On 2016/08/17 08:53:05, franziskus wrote:
> I'll upload a new version later from home that should fix most issues and
> disable 25519 by default. Everything else, i.e. equal priority with P256 and
> enabling by default, I'll tackle separately as discussed.
> 
> > lib/ssl/ssl3ecc.c:453: ssl_GetECGroupForServerSocket(sslSocket *ss)

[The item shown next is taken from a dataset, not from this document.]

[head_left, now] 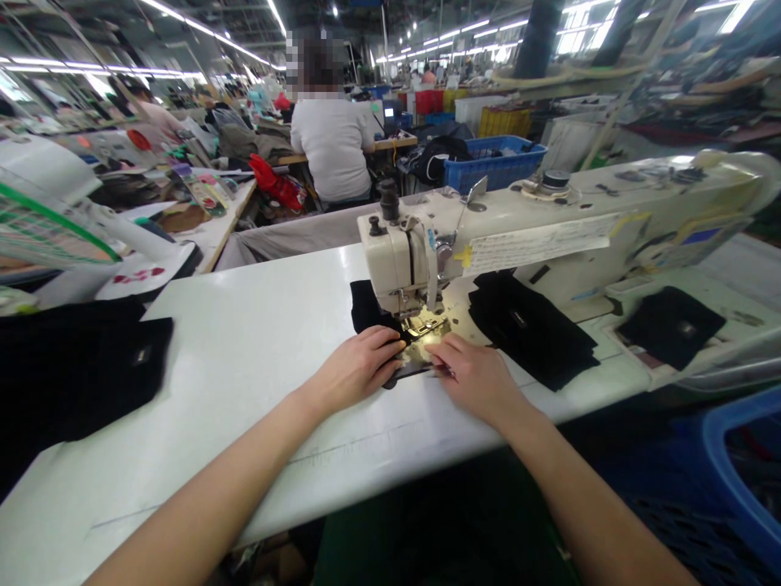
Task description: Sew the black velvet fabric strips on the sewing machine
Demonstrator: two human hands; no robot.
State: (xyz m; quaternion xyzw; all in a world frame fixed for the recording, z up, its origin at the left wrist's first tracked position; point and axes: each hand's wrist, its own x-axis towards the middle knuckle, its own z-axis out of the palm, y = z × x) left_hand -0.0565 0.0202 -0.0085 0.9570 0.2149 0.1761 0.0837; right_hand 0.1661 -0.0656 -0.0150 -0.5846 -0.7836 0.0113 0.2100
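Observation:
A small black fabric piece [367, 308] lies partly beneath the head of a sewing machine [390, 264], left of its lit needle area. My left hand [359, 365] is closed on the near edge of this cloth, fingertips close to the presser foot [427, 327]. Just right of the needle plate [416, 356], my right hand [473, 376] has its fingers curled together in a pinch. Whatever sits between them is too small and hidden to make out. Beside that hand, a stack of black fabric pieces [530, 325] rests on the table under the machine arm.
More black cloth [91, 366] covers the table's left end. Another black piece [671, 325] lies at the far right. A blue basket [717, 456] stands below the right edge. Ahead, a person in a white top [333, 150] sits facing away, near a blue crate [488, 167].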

> > This function will pretty much guarantee that we never pick 25519 over
P-256. 
> > We've been avoiding refactoring this for a while, but you might have to do
> > something about it.
> > 
> > The problem here is that with a 128-bit AEAD/symmetric cipher, this function
> > insists on an ECDH exchange that is twice as wide.  25519 is only more than
> > twice as wide as the worst of our cipher suites, so we'll avoid picking it.
> > 
> > We should chat about what we think the requirements are here so that we can
> pick
> > the right algorithm (for picking the right algorithm).
> 
> That's not entirely correct. We search for the weakest link in the chain,
which
> is usually the certificate here. I added 4096 bit RSA certs to the gtests and
> set the 25519 curve bits to 256 in ssl_named_groups to allow choosing it here
as
> well (for 2048 bit certs we require only 224 bit curves so that's non
problem).
> But we should probably revisit this EC group selection algorithm. I'm not sure
> if we really want to make the curve selection dependent on the weakest link.
> Choosing it depending on the cipher (which is always at least 128) sounds more
> sensible to me.

I agree, we should choose based on the record protection.  We might have a way
to raise the strength to match the certificate, but we shouldn't reduce strength
if the certificate key is weak (that leads to bad properties for collected
traffic).  That's a separate change again though, one I'd be happy to help with.